SUNY researchers optimizing efficient biobutanol pathway

By Bryan Sims | May 26, 2011

A team of researchers at State University of New York (SUNY) College of Environmental Science and Forestry are experimenting with different strains of microorganisms to efficiently ferment sugars, extracted from woody biomass, into biobutanol and other biochemicals.

Led by Shijie Liu, associate professor at the ESF, the research involves separating hemicellulose found in fresh hardwood, mostly sugar maple species, through hot-water extraction as solvent—commonly known as hydrolysis—without any other added chemicals. The next step, Liu explained, involves putting the fractionated hemicellulose material through a nanofiltration membrane to remove acetic acid. From there, a strain of bacterium, Clostridium acetobutylicum, is fed on the hydrolysis extraction to produce liter batches of n-butanol.

In addition to n-butanol, the sugar stream produced by Liu’s team has been successfully fermented to produce ethanol, lactic acid, and Polyhydroxyalkanoates (PHA). There is no deliberate detoxification that generates waste byproducts. The residual solid mass that contains cellulose and lignin has wide applications, including fiberboard, wood fuel pellet, pulp and paper, sugars or aromatics.

“We did some adaptations that we don’t have to go through the detoxification step as most people do,” Liu told Biorefining Magazine, adding that doing so exploits the inherent value of the sugar streams found in wood biomass.

While yield from the wood itself is much lower, as there hasn’t been much work on the complete conversion process yet from that end, Liu said that he has achieved a 22 percent yield rate from sugars extracted from hydrolysis. “It really depends on the amount of hemicelluloses found in the wood,” he said.

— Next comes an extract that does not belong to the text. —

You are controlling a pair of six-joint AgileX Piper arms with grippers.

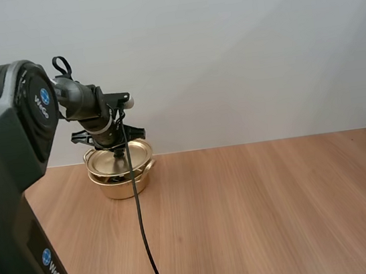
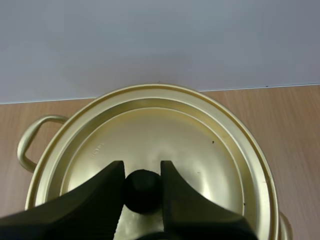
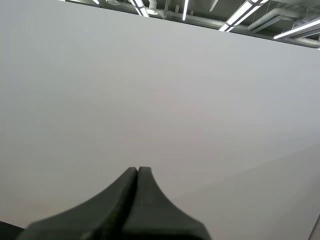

Liu and his students conduct their work in laboratories outfitted with an anaerobic chamber to fine-tune the selection of bacteria used in the fermentation process, and a bioreactor, in which the fermentation process occurs.

Research has been going on for about three years now, and Liu said the work aims to optimize the process to eventually go from batch to continuous. Liu’s research is supported by a $400,000 grant from the U.S. DOE and $75,000 from the New York State Energy Research and Development Authority.